Wir müssen uns eher Sorgen darüber machen, dass sich die Jugendliche nicht an den Schreibtischen festkleben und damit Unterricht ertrotzen.

(Beifall bei der LINKEN - Marco Tullner, CDU: 5 € in die Phrasenkasse!)

Um es noch einmal ganz deutlich festzustellen - deswegen meine Frage an die Innenministerin  : Die Klimabewegung tritt mit offenem Visier auf. Wer sich filmt, ist nicht in geheimer Mission unterwegs. Wer sich festklebt, kann nicht türmen - welche Überraschung. Wer das 9-€-Ticket fordert, der plant keinen Staatsstreich, sondern will, dass diese Bundesregierung sich selbst und die eigenen Entscheidungen ernstnimmt.

(Frank Bommersbach, CDU: Das kann man nicht miteinander vergleichen!)

  Sie sehen doch, dass ich das kann.

(Beifall bei der LINKEN - Tobias Rausch, AfD: Das sind extremistische Maßnahmen, die dort ergriffen werden!)

Mit Blick auf die innenpolitischen Diskussionen muss man sich schon wundern. Sitzblockaden sind sehr wohl vom Versammlungsrecht gedeckt und dazu gibt es entsprechende Entscheidungen.

(Zustimmung bei der LINKEN - Guido Kosmehl, FDP: Wenn sie angemeldet sind!)

Auch wer dafür Sekundenkleber mitbringt, der kann Akteur bei einer politischen Meinungsäußerung sein. Nach dem Freispruch einer Klimaaktivistin in Berlin erklärte der zuständige Richter, jede Aktion müsse generell differenziert beurteilt werden und eine binnen Minuten beendete Klebeblockade sei vom Demonstrationsrecht gedeckt.

(Unruhe)

Jede politische Demonstration sei zwar lästig, aber unerlässlich für unseren Rechtsstaat.

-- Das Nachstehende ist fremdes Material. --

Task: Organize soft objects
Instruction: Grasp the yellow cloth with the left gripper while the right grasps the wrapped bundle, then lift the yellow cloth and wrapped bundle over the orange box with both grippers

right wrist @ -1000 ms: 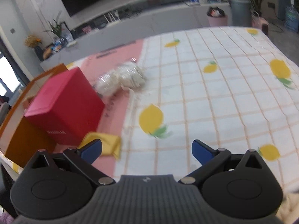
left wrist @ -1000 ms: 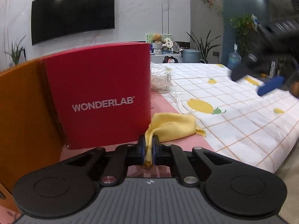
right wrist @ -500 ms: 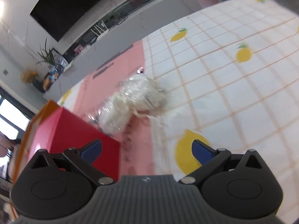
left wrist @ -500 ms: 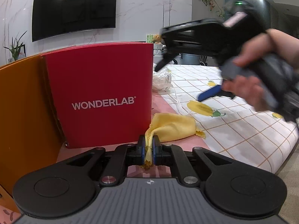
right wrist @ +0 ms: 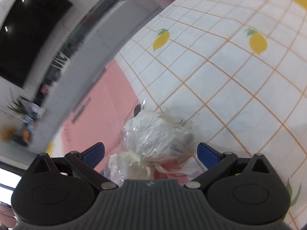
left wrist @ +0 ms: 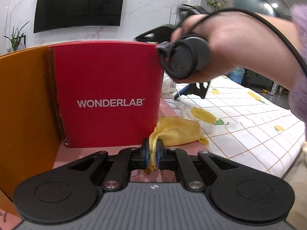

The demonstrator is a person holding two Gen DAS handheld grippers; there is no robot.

(Beifall bei der LINKEN - Guido Kosmehl, FDP: So ein Schwachsinn!)

Ich kann dem Vorsitzenden nur zustimmen. Die allermeisten Menschen in Sachsen-Anhalt wissen sehr wohl, dass die Aktionen der „Letzen Generation“ letztlich einfach nur Nadelstiche in einem ungleichen Kampf sind. Manche der Aktiven wirken so aufgewühlt, dass es einen betroffen macht.

(Zuruf von Guido Kosmehl, FDP)

Gerade die Wahrnehmung eines Generationskonfliktes wirkt verstörend; denn in aller Regel ist es so, dass die Eltern das Beste für ihre Kinder wollen. Grundsätzlich gilt, dass sich natürlich keine Gesellschaft selbst abschaffen will, aber beim Klimawandel steht dies augenscheinlich zur Debatte.

Um darüber zu diskutieren, muss man im Dialog bleiben. Dieser Dialog ist augenscheinlich gestört und er soll weiter gestört werden. Wer die Aktivisten kritisiert, der muss auch die Ursachen für Ignoranz und Zähigkeit in der Klimapolitik reflektieren.

Ich sage aber auch deutlich: Die Klimabewegten müssen sich selbst fragen lassen, ob sie die Verantwortung zum Teil nicht falsch adressieren. Das breite Unverständnis etwa für die unkalkulierbare Bilderstürmerei oder gegenüber lebensgefährlichen Autobahnaktionen sind eine gesellschaftliche Rückkoppelung.

(Zustimmung von Stefan Gebhardt, DIE LINKE)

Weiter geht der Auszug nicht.